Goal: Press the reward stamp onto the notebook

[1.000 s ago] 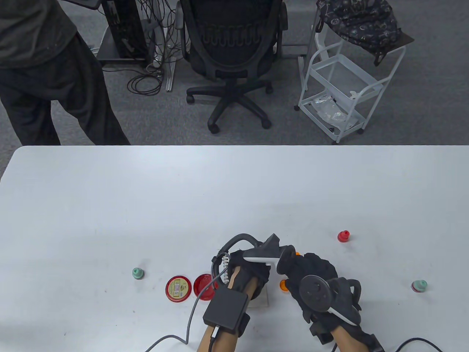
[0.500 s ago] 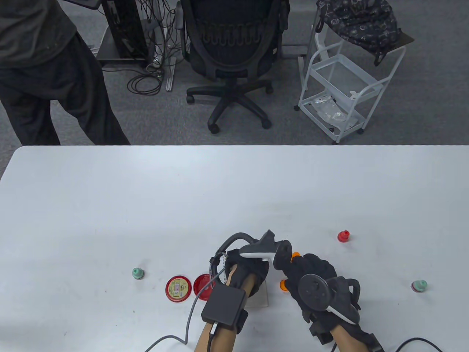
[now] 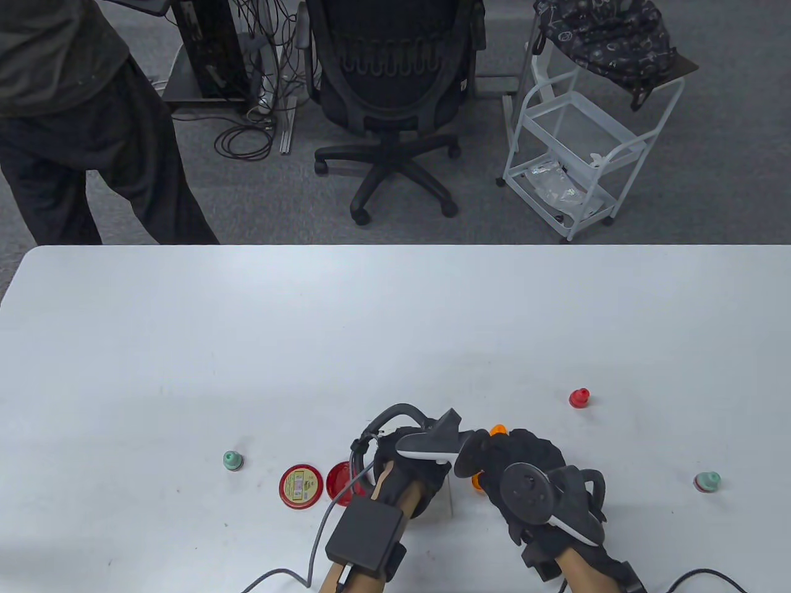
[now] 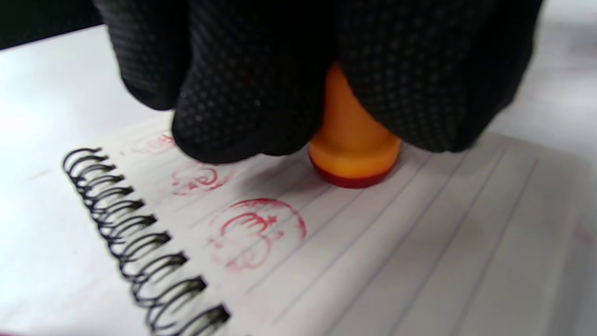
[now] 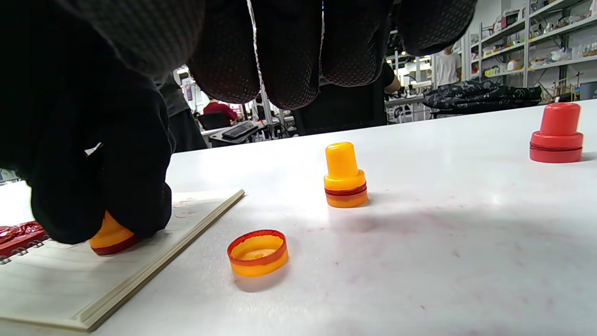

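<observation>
Bright even overhead light; soft shadows; left wrist view blurred close-up.

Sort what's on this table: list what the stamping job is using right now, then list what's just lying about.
In use:
left hand, gripping the orange stamp
spiral notebook, stamp face down on its page
orange cap, off

Lying about:
capped orange stamp
red stamp
two green stamps
red tin lid
right hand, holding nothing visible
</observation>
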A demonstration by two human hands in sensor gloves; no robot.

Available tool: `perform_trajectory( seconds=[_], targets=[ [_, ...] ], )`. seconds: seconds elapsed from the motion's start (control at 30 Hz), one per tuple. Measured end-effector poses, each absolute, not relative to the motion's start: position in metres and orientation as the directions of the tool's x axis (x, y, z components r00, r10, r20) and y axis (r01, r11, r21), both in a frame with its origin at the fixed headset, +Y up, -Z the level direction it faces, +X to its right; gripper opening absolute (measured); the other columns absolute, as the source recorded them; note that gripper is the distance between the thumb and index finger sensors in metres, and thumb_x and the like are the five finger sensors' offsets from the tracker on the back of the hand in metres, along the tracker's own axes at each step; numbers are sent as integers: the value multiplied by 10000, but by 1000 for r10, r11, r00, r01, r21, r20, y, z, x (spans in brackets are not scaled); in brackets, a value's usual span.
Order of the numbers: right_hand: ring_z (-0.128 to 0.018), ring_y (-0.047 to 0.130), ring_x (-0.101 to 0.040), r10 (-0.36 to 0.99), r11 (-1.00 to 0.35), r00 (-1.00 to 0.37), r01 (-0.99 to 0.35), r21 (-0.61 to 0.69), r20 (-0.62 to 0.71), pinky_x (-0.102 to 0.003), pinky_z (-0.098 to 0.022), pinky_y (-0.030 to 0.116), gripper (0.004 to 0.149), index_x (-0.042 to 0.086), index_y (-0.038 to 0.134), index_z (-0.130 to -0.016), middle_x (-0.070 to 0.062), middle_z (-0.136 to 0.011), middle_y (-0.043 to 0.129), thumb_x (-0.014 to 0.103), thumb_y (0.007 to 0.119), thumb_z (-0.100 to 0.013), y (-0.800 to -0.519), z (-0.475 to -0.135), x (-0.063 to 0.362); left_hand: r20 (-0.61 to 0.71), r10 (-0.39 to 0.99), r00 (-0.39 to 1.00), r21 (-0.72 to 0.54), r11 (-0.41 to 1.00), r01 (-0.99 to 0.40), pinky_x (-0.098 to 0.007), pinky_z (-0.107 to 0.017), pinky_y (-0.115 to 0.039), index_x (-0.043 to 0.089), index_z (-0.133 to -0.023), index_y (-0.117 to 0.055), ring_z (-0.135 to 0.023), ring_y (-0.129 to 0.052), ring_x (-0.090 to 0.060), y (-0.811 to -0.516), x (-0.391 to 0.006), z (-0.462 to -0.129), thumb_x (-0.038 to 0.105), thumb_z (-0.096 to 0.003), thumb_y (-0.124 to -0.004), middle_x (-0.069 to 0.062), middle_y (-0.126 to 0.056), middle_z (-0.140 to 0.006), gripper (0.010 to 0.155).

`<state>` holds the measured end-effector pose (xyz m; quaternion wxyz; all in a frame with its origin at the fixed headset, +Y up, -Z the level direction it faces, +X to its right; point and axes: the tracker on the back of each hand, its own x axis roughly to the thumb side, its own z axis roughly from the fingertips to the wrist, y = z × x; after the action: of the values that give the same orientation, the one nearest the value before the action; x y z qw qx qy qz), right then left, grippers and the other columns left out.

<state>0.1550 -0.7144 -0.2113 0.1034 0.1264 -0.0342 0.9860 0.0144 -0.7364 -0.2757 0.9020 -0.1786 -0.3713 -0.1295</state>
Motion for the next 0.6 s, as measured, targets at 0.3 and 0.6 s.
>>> perform_trajectory(
  seconds=[0.3,0.6],
  targets=[
    [-978,698,-373,208,-969,-942,-235,-75,264,-599,-715,598,508,293,756,-900,-18,-1014,738,450,741,-417,-707,-208,157,716,-148,682,16,980,196,-489,-504,-832,172,-839,-909,-510,-1018,-255,-731,-16,-251,318,-399,-884,-87,-983,-756,464],
    [-987,677,-378,230,-966,-942,-251,-57,246,-597,-718,595,549,291,696,-940,-18,-1036,700,450,743,-417,-712,-209,157,674,-41,737,136,988,-69,-501,-510,-824,166,-869,-892,-537,-1015,-271,-678,-69,-222,316,-423,-869,-95,-968,-793,471]
  ],
)
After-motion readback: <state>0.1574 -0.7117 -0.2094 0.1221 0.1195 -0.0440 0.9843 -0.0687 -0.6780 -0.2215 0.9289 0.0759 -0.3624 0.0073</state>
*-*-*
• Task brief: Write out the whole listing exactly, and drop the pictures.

• Expected answer:
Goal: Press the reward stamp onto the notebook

[1.000 s ago] 
[0.500 s ago] 
[now] 
[now] 
[now] 

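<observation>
Bright even overhead light; soft shadows; left wrist view blurred close-up.

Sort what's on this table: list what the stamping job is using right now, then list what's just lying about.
In use:
left hand, gripping the orange stamp
spiral notebook, stamp face down on its page
orange cap, off

Lying about:
capped orange stamp
red stamp
two green stamps
red tin lid
right hand, holding nothing visible
</observation>
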A demonstration by two human hands in sensor gloves; no robot.

Available tool: `perform_trajectory( seconds=[_], targets=[ [_, ...] ], )`. seconds: seconds elapsed from the motion's start (control at 30 Hz), one per tuple. Measured end-effector poses, each absolute, not relative to the motion's start: position in metres and orientation as the directions of the tool's x axis (x, y, z components r00, r10, r20) and y axis (r01, r11, r21), both in a frame with its origin at the fixed headset, +Y up, -Z the level direction it faces, +X to its right; gripper opening absolute (measured); the other columns absolute, as the source recorded them; note that gripper is the distance between the thumb and index finger sensors in metres, and thumb_x and the like are the five finger sensors' offsets from the tracker on the back of the hand in metres, along the tracker's own axes at each step; numbers are sent as integers: the value multiplied by 10000, but by 1000 for r10, r11, r00, r01, r21, r20, y, z, x (spans in brackets are not scaled); in brackets, a value's usual span.
Order of the numbers: right_hand: ring_z (-0.128 to 0.018), ring_y (-0.047 to 0.130), ring_x (-0.101 to 0.040), r10 (-0.36 to 0.99), r11 (-1.00 to 0.35), r00 (-1.00 to 0.37), r01 (-0.99 to 0.35), r21 (-0.61 to 0.69), r20 (-0.62 to 0.71), pinky_x (-0.102 to 0.003), pinky_z (-0.098 to 0.022), pinky_y (-0.030 to 0.116), gripper (0.004 to 0.149), index_x (-0.042 to 0.086), index_y (-0.038 to 0.134), index_z (-0.130 to -0.016), middle_x (-0.070 to 0.062), middle_z (-0.136 to 0.011), middle_y (-0.043 to 0.129), thumb_x (-0.014 to 0.103), thumb_y (0.007 to 0.119), thumb_z (-0.100 to 0.013), y (-0.800 to -0.519), z (-0.475 to -0.135), x (-0.063 to 0.362); left_hand: r20 (-0.61 to 0.71), r10 (-0.39 to 0.99), r00 (-0.39 to 1.00), r21 (-0.72 to 0.54), r11 (-0.41 to 1.00), r01 (-0.99 to 0.40), pinky_x (-0.098 to 0.007), pinky_z (-0.107 to 0.017), pinky_y (-0.115 to 0.039), index_x (-0.043 to 0.089), index_z (-0.133 to -0.023), index_y (-0.117 to 0.055), ring_z (-0.135 to 0.023), ring_y (-0.129 to 0.052), ring_x (-0.090 to 0.060), y (-0.811 to -0.516), x (-0.391 to 0.006), z (-0.462 to -0.129), thumb_x (-0.038 to 0.105), thumb_z (-0.096 to 0.003), thumb_y (-0.124 to -0.004), middle_x (-0.069 to 0.062), middle_y (-0.126 to 0.056), middle_z (-0.140 to 0.006), gripper (0.010 to 0.155).

`<state>` holds the measured end-effector pose (xyz m; quaternion wxyz; all in a frame with its origin at the fixed headset, +Y up, -Z the level direction it faces, +X to its right; point and axes: the tracker on the back of each hand, its own x axis roughly to the thumb side, its own z axis roughly from the fingertips to the wrist, y = z × x; after the action: of the values that give the same orientation, the one nearest the value before the action; x y z qw qx qy qz), right then left, grippers and the other columns left out.

<state>0.1550 -0.7144 -0.2113 0.1034 0.1264 -0.0342 0.9860 0.0144 -0.7364 -0.2757 0.9020 -0.1786 -0.3713 -0.1295</state>
Motion for the next 0.6 s, as measured, targets at 0.3 and 0.6 s.
>>> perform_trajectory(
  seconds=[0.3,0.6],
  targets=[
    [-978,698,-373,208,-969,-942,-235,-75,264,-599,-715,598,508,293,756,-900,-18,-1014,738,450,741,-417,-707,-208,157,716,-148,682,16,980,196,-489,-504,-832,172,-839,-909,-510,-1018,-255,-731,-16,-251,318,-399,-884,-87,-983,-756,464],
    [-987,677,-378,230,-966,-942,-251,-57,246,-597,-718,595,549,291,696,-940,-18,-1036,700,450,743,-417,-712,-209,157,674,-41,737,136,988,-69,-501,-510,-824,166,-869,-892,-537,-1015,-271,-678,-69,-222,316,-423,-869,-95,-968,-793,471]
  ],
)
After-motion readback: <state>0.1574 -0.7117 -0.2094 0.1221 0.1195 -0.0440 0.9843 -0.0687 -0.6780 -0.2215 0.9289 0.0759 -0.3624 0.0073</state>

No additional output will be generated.